The slt mutant has a marked effect on the proportion of G-M-tripeptide, massive amounts of which accumulate in the mutant PG layer. We can interpret this result either as a result of Slt substrate specificity or as a result of a particular localization of tripeptides along the glycan strands or both. Both hypotheses are possible, and the two processes might occur simultaneously. Based on the glycan strand analysis, Slt appears to be an exo type of enzyme. If the accumulation of G-M-tripeptide resulted exclusively from substrate specificity, we would expect to observe the presence of G-anhM-tripeptides in wild-type strains. However, these structures are completely absent from H. pylori PG. Therefore, we infer that these compounds are always generated as turnover products and immediately released from the PG layer. The only way to generate readily soluble G-anhM-tripeptides is to generate them when the G-M-tripeptide structures are exclusively at the nonreducing ends of glycan strands (Fig. 7). In the absence of Slt, these structures accumulate in the PG layer of the mutant exclusively as G-M-tripeptides. We confirmed the localization of the G-M-tripeptides at the ends of glycan strands by partially digesting H. pylori PG with the exo type of lytic transglycosylase (Slt70) from E. coli. Slt70 preferentially released G-anhM-tripeptide after very short incubation times (1 min) (Fig. 6).

Interestingly, in the double mutant, we still observed the presence of anhydromuropeptides. We can explain this result either (i) by the hypothesis that there is a novel class of lytic transglycosylases, which still have to be identified, or (ii) by the hypothesis that the glycosyltransferase domain of the bifunctional class A high-molecular-weight PBP1 is capable of generating the intramolecular anhydrous bond as a nascent glycan strand is released from the undecaprenylphosphate anchor. Further work is required to distinguish between these two hypotheses. Nevertheless, the double mutant contains almost exclusively the G-anhM-pentapeptide and the G-anhM-penta-tetra-G-M dimeric muropeptide. This indicates that the anhydro ends of glycan strands are enriched in intact stem pentapeptides (Fig. 7), consistent with de novo synthesis favoring a role for PBP1 in the generation of the anhydromuropeptides.

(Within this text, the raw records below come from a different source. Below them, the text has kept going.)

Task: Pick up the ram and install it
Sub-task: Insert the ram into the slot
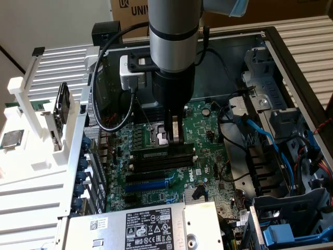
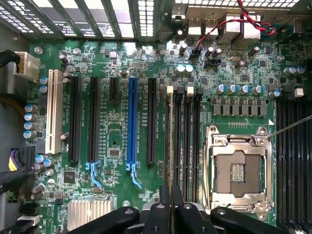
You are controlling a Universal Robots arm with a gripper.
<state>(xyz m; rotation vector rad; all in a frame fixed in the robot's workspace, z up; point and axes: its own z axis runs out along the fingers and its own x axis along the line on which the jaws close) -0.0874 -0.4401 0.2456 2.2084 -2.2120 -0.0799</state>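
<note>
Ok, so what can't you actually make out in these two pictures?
- Whether the ram sits in one of the memory slots: exterior view, the gripper stands in front.
- One end of the memory slots: wrist view, the gripper covers it.
- Print on the power supply label: exterior view, too small.
- Processor socket: exterior view, partly behind the gripper.

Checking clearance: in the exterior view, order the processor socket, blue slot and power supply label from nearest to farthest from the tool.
1. processor socket, right beside the tool
2. blue slot, lower in the view
3. power supply label, at the bottom edge
</note>
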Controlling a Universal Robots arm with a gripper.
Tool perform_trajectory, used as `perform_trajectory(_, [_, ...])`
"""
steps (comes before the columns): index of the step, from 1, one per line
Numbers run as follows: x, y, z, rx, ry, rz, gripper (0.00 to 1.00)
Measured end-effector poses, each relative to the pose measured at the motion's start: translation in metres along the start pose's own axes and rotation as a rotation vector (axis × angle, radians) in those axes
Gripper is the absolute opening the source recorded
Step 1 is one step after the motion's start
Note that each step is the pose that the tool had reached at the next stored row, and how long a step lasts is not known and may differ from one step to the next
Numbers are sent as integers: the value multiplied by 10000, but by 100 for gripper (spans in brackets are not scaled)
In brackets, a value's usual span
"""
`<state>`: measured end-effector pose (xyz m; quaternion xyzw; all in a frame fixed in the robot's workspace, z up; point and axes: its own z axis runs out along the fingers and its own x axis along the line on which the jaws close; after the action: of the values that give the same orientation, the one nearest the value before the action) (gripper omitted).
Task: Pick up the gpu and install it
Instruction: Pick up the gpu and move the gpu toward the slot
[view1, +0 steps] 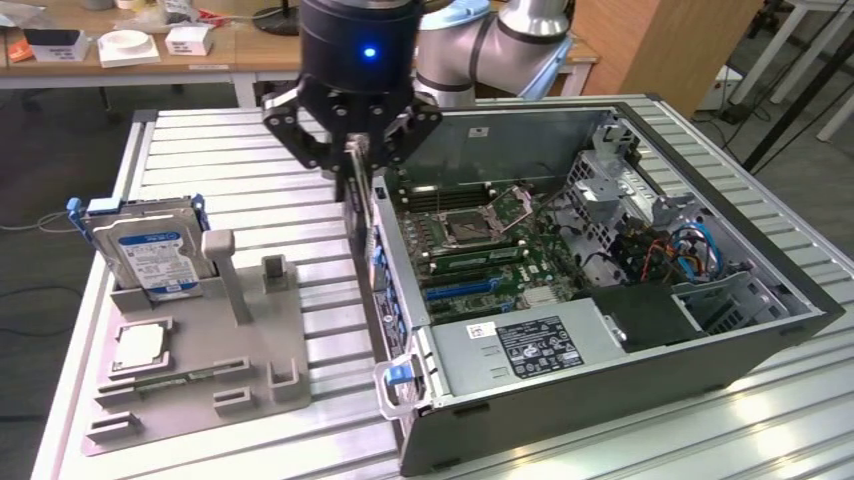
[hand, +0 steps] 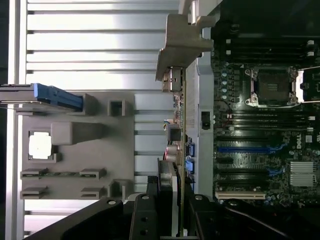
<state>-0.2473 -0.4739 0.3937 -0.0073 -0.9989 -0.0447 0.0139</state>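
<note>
Just outside the case (view1: 641, 400), the end effector (view1: 355, 150) clamps the gpu (view1: 360, 210) upright, connector edge probably downward to suit its slot.

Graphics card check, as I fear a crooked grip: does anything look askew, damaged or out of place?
Nothing stands out. The gripper is shut on the graphics card, which hangs on edge, parallel to the wall of the computer case and just outside it. No damage or loose parts show on it.
</note>
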Motion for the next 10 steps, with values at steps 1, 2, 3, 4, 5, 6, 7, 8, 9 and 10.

Finally, our results indicate that in H. pylori synthesis of new glycan strands is initiated by a G-M-tripeptide and terminates with a G-M-pentapeptide. The G-M-tripeptide might originate from a classical lipid II precursor immediately processed from a pentapeptide to a tripeptide. Processing might occur either with an ld-endopeptidase or by consecutive digestion with dd- and ld-carboxypeptidases. H. pylori lacks classical dd-carboxypeptidases, although we cannot exclude the possibility that the three high-molecular-weight PBPs function as dd-carboxypeptidases. However, no homologue of known ld-peptidase has been found in the H. pylori genome, which would require a novel class of ld-peptidases. Alternatively, the G-M-tripeptide might originate directly from the PG precursor pool as a lipid precursor (as shown for E. coli and Staphylococcus aureus [19, 22]) and be used to initiate glycan strand elongation. In fact, a precursor pool origin for the G-M-tripeptide could be an elegant mechanism to naturally regulate the glycan strand length. The glycan strand length distribution would be regulated by the precursor pool of UDP-M-tripeptide rather by the synthetases or by the PG hydrolases.

Supplementary Material

[Supplemental material]

jbacter_189_2_422__index.html^{(1KB, html)}

Acknowledgments

We thank Dominique Mengin-Lecreulx and Waldemar Vollmer for providing purified Slt70 and human serum amidase, respectively. We are grateful to Marie-Christine Prévost for access to the electron microscope.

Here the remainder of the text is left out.